### To do
The answer must consist solely of the line that contains "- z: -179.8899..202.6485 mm" and all subsequent lines of the data, each reproduced exactly.

### Data block
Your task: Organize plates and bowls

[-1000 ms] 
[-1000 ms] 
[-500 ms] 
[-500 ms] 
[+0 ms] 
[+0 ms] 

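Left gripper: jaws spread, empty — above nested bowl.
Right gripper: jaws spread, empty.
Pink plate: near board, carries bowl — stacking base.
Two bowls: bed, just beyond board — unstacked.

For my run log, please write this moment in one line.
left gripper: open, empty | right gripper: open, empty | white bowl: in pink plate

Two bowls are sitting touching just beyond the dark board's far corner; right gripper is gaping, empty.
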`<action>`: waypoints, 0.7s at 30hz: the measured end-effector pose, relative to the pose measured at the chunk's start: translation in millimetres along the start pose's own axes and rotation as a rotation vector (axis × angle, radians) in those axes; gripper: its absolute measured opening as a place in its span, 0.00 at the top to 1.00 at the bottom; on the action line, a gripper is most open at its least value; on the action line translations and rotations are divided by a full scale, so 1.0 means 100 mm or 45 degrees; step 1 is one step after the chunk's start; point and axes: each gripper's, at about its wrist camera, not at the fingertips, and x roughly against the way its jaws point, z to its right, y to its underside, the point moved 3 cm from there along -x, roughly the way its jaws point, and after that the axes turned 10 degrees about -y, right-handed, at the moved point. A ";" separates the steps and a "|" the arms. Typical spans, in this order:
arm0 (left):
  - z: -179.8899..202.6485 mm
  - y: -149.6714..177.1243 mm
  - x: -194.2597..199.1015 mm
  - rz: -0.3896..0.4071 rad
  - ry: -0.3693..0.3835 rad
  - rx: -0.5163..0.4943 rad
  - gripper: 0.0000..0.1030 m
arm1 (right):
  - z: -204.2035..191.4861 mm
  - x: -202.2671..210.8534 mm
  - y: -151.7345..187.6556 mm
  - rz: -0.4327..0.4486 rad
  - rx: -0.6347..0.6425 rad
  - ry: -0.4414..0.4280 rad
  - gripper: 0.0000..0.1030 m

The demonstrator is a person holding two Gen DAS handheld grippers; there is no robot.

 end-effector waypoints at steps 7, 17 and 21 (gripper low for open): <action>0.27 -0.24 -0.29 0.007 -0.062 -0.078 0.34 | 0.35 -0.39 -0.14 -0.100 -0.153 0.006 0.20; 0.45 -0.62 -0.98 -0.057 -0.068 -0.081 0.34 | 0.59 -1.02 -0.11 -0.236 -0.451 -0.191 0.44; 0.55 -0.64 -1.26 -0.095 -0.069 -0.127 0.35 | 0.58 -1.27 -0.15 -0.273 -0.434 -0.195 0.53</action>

### Finished exercise
  - z: -179.8899..202.6485 mm
  - y: -149.6714..177.1243 mm
  - x: -194.2597..199.1015 mm
  - rz: -0.3896..0.4071 rad
  - ry: -0.3693..0.3835 rad
  - rx: -0.5163..0.4943 rad
  - gripper: 0.0000..0.1030 m
arm1 (right):
  - z: -204.2035..191.4861 mm
  - x: -202.2671..210.8534 mm
  - y: -151.7345..187.6556 mm
  - rz: -0.4327..0.4486 rad
  - rx: -0.6347..0.6425 rad
  - ry: -0.4414..0.4280 rad
  - gripper: 0.0000..0.1030 m

The demonstrator is a person holding two Gen DAS handheld grippers; there is no robot.

 end-effector waypoints at steps 7, 17 and 21 (gripper low for open): <action>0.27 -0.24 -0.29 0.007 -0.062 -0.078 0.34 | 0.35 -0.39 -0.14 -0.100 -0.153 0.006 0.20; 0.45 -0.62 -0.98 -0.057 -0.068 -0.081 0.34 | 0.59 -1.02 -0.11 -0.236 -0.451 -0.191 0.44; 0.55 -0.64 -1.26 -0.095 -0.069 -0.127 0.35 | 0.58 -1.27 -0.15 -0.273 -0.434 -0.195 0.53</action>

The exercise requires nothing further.